# [What needs to be done]
For the listing below, report all lines that hold the word "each".

# [Data excerpt]

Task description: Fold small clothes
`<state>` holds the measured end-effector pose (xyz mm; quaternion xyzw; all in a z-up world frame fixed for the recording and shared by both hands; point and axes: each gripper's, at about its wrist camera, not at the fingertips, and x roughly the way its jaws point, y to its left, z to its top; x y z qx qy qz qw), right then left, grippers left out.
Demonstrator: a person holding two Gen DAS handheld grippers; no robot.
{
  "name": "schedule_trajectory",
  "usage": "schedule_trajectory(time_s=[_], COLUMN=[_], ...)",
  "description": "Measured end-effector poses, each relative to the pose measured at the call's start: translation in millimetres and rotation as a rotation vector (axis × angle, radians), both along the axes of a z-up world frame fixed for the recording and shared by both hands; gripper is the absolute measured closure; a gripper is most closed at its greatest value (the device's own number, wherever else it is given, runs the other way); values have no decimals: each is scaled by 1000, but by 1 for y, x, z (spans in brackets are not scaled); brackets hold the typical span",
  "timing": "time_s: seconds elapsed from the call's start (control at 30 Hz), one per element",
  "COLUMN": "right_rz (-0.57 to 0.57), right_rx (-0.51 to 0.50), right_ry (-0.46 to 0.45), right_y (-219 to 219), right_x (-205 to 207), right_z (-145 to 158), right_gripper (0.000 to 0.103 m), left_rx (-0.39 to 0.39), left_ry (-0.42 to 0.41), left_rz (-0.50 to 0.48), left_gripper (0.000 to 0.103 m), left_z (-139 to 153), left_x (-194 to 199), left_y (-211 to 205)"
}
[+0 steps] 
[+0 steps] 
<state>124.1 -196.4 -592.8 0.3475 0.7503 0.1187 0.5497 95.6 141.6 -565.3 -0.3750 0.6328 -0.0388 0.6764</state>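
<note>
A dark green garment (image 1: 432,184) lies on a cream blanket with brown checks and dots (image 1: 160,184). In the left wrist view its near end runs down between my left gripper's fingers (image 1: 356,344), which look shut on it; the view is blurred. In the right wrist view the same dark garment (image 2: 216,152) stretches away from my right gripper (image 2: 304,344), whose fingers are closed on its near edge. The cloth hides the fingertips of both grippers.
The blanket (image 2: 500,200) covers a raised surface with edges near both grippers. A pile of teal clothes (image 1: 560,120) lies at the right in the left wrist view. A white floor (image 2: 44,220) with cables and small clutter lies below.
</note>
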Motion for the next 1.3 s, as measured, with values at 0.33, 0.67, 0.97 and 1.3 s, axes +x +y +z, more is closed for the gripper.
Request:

# [Answer to the exercise]
`<state>` holds the measured end-effector pose (xyz mm; quaternion xyzw; all in a z-up world frame fixed for the recording and shared by both hands; point and axes: each gripper's, at about its wrist camera, not at the fingertips, and x roughly the way its jaws point, y to its left, z to its top; x y z qx qy qz qw), right then left, grippers left out.
  "description": "Measured end-effector poses, each relative to the pose measured at the call's start: translation in millimetres and rotation as a rotation vector (axis × angle, radians), both along the axes of a z-up world frame fixed for the recording and shared by both hands; gripper is the absolute measured closure; a gripper is most closed at its greatest value (the device's own number, wherever else it is given, runs the other way); values have no decimals: each is scaled by 1000, but by 1 for y, x, z (spans in brackets are not scaled); brackets hold the typical span",

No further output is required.